Court of Appeals of Tennessee, at Knoxville
Dec 5, 2006
No. E2006-00752-COA-R3-CV (Tenn. Ct. App. Dec. 5, 2006)

Opinion

No. E2006-00752-COA-R3-CV.

November 6, 2006 Session.

Filed December 5, 2006.

Direct Appeal from the Chancery Court for Cocke County, No. 02-077-II, Hon. Rex Henry Ogle, Chancellor.

Judgment of the Chancery Court Affirmed.

Brian T. Mansfield, Sevierville, Tennessee, for appellants.

William M. Leibrock, Newport, Tennessee, for appellees.

HERSCHEL PICKENS FRANKS, P.J., delivered the opinion of the court, in which CHARLES D. SUSANO, JR., J., and D. MICHAEL SWINEY, J., joined.


OPINION


An action to have an easement established across defendants' property resulted in the Trial Court finding an express easement and also by prescription across defendants' property. We hold plaintiffs' established an easement by prescription.

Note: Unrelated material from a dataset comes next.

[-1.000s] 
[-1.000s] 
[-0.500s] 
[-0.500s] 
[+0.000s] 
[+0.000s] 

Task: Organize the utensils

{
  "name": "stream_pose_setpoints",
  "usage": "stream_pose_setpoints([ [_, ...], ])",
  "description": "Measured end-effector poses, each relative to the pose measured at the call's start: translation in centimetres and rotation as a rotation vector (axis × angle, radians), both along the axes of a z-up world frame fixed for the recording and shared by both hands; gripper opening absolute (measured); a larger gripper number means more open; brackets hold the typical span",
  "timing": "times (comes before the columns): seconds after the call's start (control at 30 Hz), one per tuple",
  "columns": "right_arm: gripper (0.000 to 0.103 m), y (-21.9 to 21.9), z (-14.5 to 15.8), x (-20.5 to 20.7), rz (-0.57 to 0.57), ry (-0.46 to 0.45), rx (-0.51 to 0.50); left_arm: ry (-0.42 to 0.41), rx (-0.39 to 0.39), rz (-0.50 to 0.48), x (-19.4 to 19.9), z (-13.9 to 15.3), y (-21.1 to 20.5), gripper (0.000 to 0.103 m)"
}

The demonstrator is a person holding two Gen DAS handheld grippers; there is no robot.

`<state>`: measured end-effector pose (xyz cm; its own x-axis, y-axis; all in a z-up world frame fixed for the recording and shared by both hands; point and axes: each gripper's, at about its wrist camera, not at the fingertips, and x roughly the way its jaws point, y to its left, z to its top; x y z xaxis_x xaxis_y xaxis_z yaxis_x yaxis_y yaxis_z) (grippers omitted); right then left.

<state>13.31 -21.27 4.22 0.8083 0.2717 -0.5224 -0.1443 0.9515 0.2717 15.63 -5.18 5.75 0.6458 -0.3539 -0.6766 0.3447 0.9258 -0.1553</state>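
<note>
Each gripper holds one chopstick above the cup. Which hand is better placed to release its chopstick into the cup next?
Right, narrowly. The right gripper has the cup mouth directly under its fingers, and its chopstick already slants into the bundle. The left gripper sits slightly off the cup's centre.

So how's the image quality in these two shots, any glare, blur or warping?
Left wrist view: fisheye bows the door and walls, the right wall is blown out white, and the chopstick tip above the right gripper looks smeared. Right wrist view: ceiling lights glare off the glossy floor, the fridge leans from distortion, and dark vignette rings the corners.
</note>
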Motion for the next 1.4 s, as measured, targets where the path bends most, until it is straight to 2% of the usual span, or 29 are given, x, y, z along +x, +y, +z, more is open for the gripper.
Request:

Plaintiffs brought this action against defendants, asserting that the parties owned contiguous tracts of property, and that the plaintiffs and their predecessors had used a right of way across defendants' property for over 100 years to access their property, but defendants have refused them access to the right of way, and this action was brought to declare the rights of the parties regarding the existence of the right of way. Plaintiffs sought a declaration that the right of way existed, either expressly or by prescription.

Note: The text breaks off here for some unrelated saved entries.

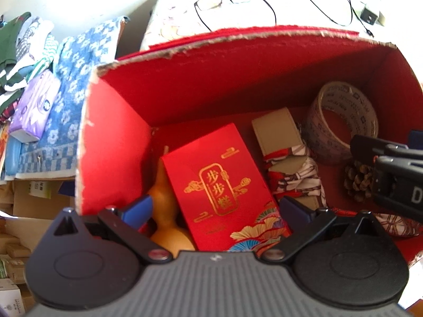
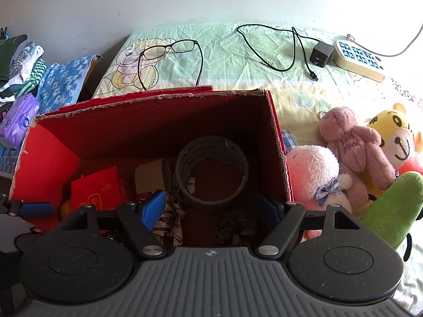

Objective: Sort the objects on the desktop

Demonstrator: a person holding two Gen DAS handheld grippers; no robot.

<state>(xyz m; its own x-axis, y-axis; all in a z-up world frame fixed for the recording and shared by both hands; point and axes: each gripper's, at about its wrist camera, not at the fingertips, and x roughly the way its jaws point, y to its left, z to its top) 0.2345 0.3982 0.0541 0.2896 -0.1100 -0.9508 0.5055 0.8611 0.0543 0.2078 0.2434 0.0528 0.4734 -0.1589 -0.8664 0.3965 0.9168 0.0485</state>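
Both grippers hang spread and empty over the red box (image 2: 277,137), left gripper (image 1: 215,208) above the red packet (image 1: 222,185) at lower centre, right gripper (image 2: 214,208) above the pinecone (image 2: 235,228), so lift straight up, clear of the walls.

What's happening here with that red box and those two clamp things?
A person is tidying small things into a red cardboard box using two handheld grippers. Both the left gripper and the right gripper hang open over the box, holding nothing. Inside lie a red envelope, a tape roll and a pinecone. Glasses and a cable remain outside.
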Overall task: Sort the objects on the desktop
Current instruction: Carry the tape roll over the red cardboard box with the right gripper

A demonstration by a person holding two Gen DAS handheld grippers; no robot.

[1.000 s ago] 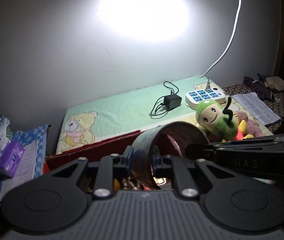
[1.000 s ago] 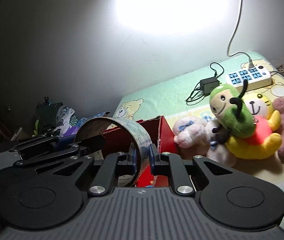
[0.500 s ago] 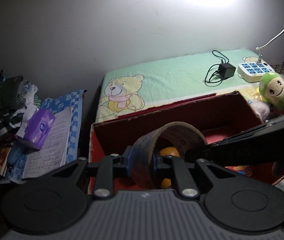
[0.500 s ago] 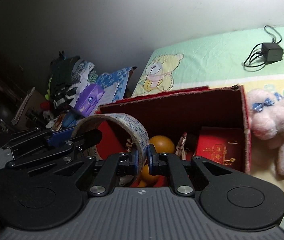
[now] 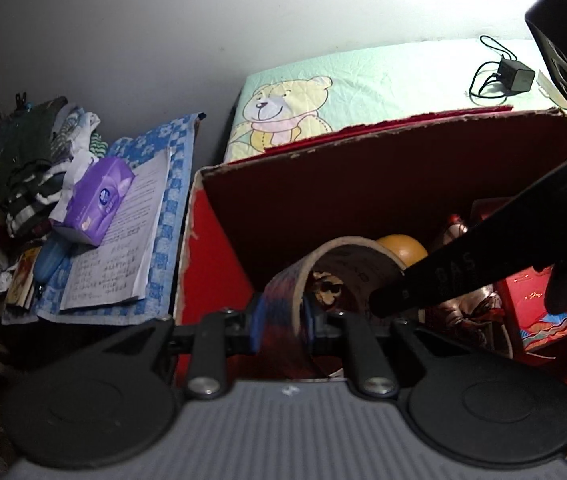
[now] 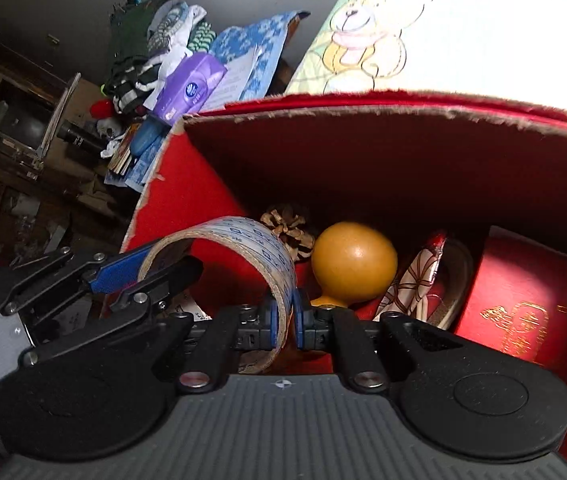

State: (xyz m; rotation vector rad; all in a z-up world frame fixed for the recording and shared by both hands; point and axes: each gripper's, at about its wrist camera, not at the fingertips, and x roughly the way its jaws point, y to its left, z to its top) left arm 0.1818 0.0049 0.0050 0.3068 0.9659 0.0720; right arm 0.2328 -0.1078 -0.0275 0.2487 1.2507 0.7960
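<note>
Both my claws are clamped on the tape roll (image 6: 243,248): my right claw (image 6: 283,320) grips its near edge, my left claw (image 5: 281,320) grips the opposite side. A second ago the roll hung level with the bed; now it sits low over the open red box (image 6: 363,120), just above the orange ball (image 6: 353,262) and pine cone (image 6: 287,228). I judge release comes next. Beyond, the tissue pack (image 5: 97,200) rests on papers.

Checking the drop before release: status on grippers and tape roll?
Left gripper and right gripper both shut on tape roll. Roll over open red box. Orange ball, pine cone below.
</note>
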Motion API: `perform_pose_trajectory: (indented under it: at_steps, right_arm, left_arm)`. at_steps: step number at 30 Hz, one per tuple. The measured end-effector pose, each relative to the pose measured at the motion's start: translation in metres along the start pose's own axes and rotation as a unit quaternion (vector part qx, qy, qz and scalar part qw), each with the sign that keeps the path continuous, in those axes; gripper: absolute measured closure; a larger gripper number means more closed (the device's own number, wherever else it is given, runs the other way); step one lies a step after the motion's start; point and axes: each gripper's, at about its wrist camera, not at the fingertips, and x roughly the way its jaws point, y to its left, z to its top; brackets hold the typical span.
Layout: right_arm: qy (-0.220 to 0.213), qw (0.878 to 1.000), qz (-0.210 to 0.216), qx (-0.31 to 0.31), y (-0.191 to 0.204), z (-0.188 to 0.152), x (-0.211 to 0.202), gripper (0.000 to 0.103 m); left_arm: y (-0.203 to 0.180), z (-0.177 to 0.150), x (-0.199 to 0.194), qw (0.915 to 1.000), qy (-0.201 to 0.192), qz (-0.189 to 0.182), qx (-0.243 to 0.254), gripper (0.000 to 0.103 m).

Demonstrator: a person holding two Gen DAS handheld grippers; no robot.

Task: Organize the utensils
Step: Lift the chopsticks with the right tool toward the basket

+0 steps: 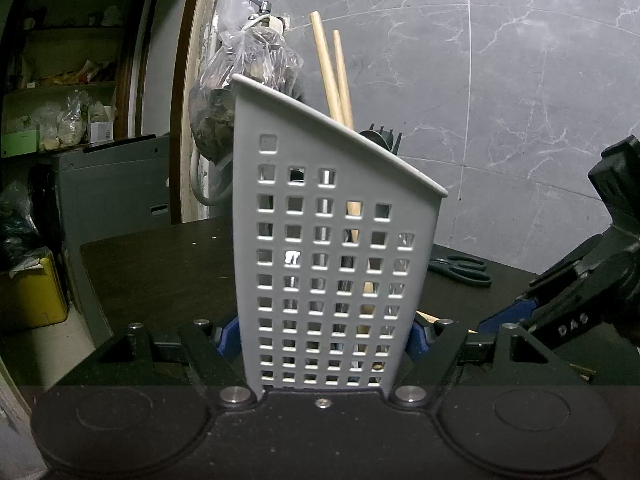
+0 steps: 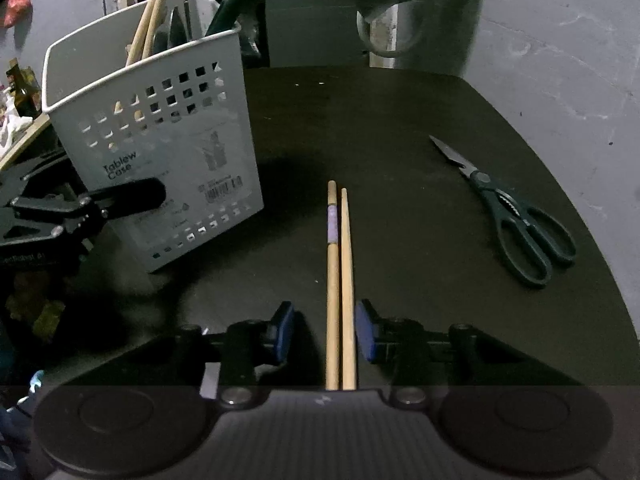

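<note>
A dark surface (image 2: 360, 128) stands before a grey marbled wall (image 1: 500, 60). A filled clear plastic bag (image 1: 240, 64) hangs beside a doorway; shelves (image 1: 60, 80) stand behind.

Utensils partly sorted on your dark table.
Your white perforated caddy (image 2: 160, 136) stood upright holding wooden sticks; two chopsticks (image 2: 340, 280) lay parallel, touching; green-handled scissors (image 2: 516, 216) lay well apart.
</note>
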Motion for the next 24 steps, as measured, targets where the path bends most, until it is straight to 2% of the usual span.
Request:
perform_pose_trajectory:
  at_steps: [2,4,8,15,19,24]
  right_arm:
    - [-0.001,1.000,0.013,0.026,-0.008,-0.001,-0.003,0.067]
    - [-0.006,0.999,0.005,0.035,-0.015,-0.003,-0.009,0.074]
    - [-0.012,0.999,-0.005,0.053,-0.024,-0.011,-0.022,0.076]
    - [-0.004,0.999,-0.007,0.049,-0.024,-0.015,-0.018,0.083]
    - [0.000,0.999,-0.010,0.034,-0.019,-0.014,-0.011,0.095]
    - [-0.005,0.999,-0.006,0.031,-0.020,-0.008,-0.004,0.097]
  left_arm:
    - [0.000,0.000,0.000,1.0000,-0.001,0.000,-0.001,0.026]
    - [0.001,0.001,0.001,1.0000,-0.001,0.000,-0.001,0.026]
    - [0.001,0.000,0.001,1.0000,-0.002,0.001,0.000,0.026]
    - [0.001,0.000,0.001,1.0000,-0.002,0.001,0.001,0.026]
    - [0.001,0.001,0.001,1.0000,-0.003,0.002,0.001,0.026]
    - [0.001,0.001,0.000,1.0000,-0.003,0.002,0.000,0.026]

Defendants, in their Answer, denied there was a right of way, and pled the affirmative defenses of estoppel, waiver, statute of limitations and laches.

At trial, defendant Frank Hayes testified and admitted that his deed recited that it was subject to the right of others to use a right of way crossing the southeasterly portion of the property, and that when he purchased the property his title opinion referred to rights of way across the property. He testified that he did not talk to any neighboring landowners before buying the property, but he did inspect the property before buying it, and that he had a gravel road up to his barn, but it extended no farther. He testified that he observed nothing walking the property that led him to believe that there was a right of way that serviced the plaintiffs' property. Numerous witnesses, including the plaintiffs, testified to their knowledge of and use of ingress and egress across defendants' property to plaintiffs' property for many years.

At the close of proof, defendants moved to dismiss the action based on Tenn. Code Ann. § 28-2-101, stating that the action was time-barred. The Court rejected this Motion, and ruled that there was "absolutely no question" that a right of way existed, because it was referred to in Hayes' title opinion, and it was shown on the map attached to that opinion. The Court found that plaintiffs had a right of way as shown in an exhibit, and that the overwhelming testimony was that there was an easement used by the plaintiffs to get to their property for many years. The Court further held that there was also evidence of an express easement contained in the deeds, and that "in reviewing the totality of the evidence, it is simply in my mind overwhelming that they have an easement."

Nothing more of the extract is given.